Le morceau ne se contente pas d’être agréable à l’oreille : il soulève, émeut, touche à quelque chose d’universel. Zakira, fidèle à son parcours de chanteuse religieuse, fait ici le pari rare d’une musique de foi qui reste profondément ancrée dans son époque. “Moniou Yarr” (littéralement “n’avons-nous pas peur” en wolof), est une interrogation spirituelle mise en musique, un appel au recentrage dans un monde déboussolé.

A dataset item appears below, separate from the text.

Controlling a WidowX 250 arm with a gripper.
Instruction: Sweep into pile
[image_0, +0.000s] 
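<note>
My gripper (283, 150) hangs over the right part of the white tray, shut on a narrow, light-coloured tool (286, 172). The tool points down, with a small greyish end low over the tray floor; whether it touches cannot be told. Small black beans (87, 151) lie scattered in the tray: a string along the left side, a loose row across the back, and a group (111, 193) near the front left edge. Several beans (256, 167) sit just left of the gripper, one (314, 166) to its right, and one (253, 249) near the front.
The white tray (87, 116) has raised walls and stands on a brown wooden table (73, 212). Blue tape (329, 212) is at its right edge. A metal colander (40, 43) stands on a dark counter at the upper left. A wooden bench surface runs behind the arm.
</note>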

Mais ne vous méprenez pas : il ne s’agit pas d’un chant austère. La rythmique est généreuse, presque festive. Les percussions légères et la mélodie enjouée invitent à la danse, même lorsque les paroles, elles, ramènent à la méditation. Cette tension entre corps et âme est précisément ce qui fait la force du morceau. C’est un chant qui remue autant qu’il apaise, un titre à écouter les yeux fermés — ou en mouvement, peu importe, tant que l’intention est pure.
Avec “Moniou Yarr”, Zakira Insa réussit un tour de force rare : faire de la musique religieuse un territoire d’expérimentation artistique moderne et accessible, sans jamais en diluer la puissance ni la portée.